**Directions:** Please state how many lines of the data below contain the word "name", offering nothing besides the number.

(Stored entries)

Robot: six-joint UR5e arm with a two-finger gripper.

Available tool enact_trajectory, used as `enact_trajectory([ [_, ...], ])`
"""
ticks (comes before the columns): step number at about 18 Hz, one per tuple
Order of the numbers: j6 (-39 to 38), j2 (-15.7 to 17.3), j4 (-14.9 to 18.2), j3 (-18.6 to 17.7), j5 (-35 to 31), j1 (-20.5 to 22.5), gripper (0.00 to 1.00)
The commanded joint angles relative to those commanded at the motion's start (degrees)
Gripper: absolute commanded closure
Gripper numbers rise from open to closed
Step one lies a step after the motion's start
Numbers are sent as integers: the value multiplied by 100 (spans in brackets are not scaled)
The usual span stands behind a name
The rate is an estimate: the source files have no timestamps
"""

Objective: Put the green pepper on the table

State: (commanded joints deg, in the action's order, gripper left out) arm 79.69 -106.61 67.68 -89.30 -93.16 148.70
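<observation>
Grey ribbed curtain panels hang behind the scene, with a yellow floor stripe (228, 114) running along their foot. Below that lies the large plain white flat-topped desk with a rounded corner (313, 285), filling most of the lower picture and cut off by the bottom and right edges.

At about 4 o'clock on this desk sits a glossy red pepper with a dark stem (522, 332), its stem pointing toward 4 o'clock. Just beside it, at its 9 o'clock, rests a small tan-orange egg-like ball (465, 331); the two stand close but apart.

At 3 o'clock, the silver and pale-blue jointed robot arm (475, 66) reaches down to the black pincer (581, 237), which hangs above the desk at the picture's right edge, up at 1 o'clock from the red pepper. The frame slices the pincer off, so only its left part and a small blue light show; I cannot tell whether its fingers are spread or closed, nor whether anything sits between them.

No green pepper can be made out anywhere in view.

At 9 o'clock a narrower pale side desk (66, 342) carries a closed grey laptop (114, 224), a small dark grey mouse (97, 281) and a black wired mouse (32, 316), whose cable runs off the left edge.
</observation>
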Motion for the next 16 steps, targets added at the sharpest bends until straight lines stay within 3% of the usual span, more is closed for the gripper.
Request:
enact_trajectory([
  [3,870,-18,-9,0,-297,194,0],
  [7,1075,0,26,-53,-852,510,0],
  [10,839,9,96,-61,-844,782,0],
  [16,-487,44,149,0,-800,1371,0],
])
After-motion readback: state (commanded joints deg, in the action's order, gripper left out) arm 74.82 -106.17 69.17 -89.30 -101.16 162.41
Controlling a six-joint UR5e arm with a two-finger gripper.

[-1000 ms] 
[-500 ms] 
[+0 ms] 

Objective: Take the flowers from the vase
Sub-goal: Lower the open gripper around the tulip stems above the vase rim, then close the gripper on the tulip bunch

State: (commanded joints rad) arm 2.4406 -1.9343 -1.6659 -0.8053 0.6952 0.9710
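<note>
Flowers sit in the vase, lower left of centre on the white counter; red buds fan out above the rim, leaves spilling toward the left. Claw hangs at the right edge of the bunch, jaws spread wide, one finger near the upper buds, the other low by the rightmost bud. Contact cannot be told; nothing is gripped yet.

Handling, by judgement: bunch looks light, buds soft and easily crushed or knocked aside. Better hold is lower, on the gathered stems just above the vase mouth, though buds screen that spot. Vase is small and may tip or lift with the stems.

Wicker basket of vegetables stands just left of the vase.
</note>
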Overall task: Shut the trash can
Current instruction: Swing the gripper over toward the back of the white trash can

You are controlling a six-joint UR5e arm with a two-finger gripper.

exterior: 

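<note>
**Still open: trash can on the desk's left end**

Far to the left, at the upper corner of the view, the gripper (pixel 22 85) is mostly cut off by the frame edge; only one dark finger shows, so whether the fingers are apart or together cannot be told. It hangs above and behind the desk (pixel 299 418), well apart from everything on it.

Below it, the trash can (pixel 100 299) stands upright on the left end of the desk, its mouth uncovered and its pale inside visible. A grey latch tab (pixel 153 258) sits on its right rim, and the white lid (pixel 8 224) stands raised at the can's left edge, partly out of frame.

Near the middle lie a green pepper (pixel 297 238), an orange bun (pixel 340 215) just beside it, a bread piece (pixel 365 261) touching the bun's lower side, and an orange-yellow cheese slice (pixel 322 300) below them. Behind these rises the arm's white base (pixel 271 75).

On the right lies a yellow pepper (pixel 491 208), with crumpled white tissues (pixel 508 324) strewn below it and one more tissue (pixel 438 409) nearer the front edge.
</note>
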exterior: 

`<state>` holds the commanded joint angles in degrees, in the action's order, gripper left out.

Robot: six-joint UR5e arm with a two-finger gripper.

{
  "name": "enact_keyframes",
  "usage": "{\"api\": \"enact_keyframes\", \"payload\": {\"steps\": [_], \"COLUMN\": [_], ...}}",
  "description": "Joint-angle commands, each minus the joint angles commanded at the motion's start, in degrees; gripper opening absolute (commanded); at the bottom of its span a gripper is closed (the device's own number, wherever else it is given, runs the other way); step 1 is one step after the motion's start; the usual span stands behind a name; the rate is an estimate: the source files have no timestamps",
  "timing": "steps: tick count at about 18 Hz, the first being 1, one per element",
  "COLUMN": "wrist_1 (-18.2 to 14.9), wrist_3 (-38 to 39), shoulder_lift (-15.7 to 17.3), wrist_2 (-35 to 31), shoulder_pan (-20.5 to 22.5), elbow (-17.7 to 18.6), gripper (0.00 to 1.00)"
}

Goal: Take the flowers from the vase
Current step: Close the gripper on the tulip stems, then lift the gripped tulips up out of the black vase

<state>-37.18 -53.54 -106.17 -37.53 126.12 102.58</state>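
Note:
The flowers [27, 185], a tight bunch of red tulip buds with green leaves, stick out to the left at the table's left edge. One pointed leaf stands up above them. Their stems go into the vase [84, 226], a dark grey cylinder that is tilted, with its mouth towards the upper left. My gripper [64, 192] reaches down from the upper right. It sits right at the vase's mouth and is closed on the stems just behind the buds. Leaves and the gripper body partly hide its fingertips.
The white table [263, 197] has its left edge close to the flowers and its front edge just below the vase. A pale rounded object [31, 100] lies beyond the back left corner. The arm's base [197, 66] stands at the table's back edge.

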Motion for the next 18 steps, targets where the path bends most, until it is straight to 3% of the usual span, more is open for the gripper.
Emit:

**Written reply:** 3